A speech like no other
It’s the Mansion House speech tonight, and it comes on a day when unemployment numbers on the claimant count went up by much less than expected.
The chancellor himself is the most high profile example of this. Just a fortnight ago, his own team were unsure as to whether he would be delivering tonight’s landmark speech to City grandees.
Now this will be a Mansion House speech like no other. None of the eulogies, promises of light touch regulation, and all-round toadying tone of previous Mansion House speeches. He will say: “Anyone who thinks that we can carry on as if nothing has happened should think again. In every country we are paying a huge price for this crisis. Not just the financial cost, but also a profound social and human cost.”
The shift in tone is a reflection of the reality that 45 per cent of mortgage lending is done by subsidiaries of the UK state bank holding company. Indeed the change of tone will be aided by the fact that many of the audience are now fellow state employees.

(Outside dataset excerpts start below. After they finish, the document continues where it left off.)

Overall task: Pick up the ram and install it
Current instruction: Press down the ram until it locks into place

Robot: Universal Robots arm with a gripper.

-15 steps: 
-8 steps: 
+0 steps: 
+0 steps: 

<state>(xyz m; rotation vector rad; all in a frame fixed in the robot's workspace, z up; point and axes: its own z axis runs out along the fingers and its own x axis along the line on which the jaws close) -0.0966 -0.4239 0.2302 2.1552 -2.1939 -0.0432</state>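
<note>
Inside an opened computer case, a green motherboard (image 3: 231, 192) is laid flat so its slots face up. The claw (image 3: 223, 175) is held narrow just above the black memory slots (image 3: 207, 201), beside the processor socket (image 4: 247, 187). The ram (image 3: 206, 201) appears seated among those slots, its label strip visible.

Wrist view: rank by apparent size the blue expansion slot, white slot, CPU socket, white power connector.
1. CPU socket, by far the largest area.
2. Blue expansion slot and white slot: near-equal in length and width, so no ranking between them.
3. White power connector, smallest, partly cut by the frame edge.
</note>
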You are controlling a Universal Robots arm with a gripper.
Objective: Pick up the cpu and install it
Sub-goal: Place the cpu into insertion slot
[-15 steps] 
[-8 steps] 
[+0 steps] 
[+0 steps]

This morning’s employment statistics from the Office for National Statistics show that public sector employment surged by over 252,000 in the six months to March, (at the same time the private sector shed 521,000 jobs).
This state job frenzy is actually down to the classification of RBS and Lloyds as public sector.
So the black-tied employees of Coutts, Natwest, Royal Bank of Scotland, Bank of Scotland, Lloyds, Halifax, TSB, and Northern Rock will be listening intently not just to an interfering politician, but at some level, their boss.